[Egyptian] Brackets in the TLA encoding

Sat Jul 23 13:47:15 BST 2016

Hi Simon, Hi Stéphane, Hi All,

This is very helpful.

Physicists tell us that if you want to gather and use data, you need 
hypotheses first, or else you don't know what to look for. For me the 
relevant hypotheses are:
(1) The primitives we have in our current document allow description of 
most of the groups in an accurate enough way. Both 'most of' and 
'accurate enough' are subjective of course. There is no escaping that.
(2) It would be quite difficult to reduce the expressive power before
we would lose coverage. There is an implicit parameter, which is a limit on 
the depth of nesting, which I assume is 3. As also Simon confirmed once 
more, 2 is not enough, even for the most basic, run-of-the-mill classical
(horizontal) inscriptions.

As to (1), we have moved away quite considerably from descriptive power
that is machine-interpretable. This was motivated by people finding the
original encoding too complicated, and arguing that fonts would do a lot of
fine-tuning anyway for particular choices of signs. Also, we don't really
care about a sign being printed 0.5 mm too much to the left or to the right,
as long as the user gets a rough idea of what the text looks like.
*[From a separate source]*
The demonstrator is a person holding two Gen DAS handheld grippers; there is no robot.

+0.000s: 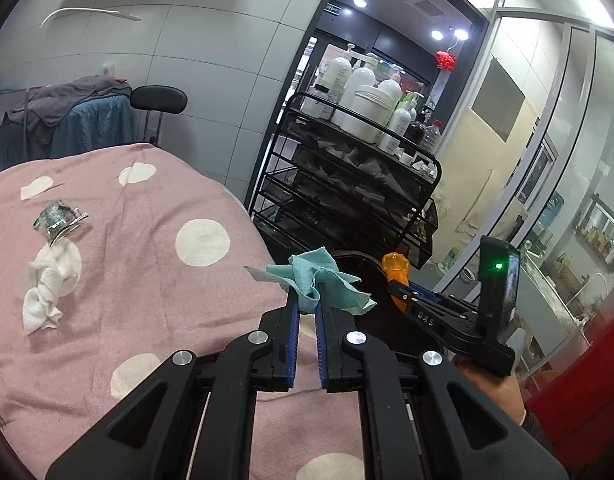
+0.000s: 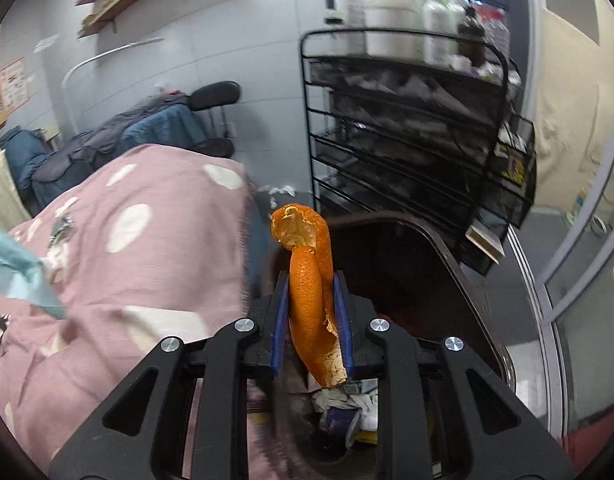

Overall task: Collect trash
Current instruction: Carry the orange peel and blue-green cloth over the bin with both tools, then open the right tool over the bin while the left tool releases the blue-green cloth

These arguments all sound reasonable, but realise two things:
* If even stupid machines don't know how to render an encoding roughly
as it was intended, perhaps there is not enough information present for 
humans to know what was meant either.
* As stressed once more by Stéphane, the kinds of groups we are talking 
about are productive. We don't want to be manually fine-tuning the appearance
of an unbounded number of groups, so some approximately correct automatic 
rendering would be quite useful.

I think we are still okay with the present version of the proposal, but we have moved 
a long way from existing routines that do the rendering in a deterministic, predictable 
manner, to needing lots more refinements to program code and the result being not quite 
well-defined.

As to both (1) and (2), the provided examples include quite a few cases of insertions 
and stacking, insertions into stacked groups, and even groups with insertions that 
are themselves inserted. So far I don't see either hypothesis refuted. 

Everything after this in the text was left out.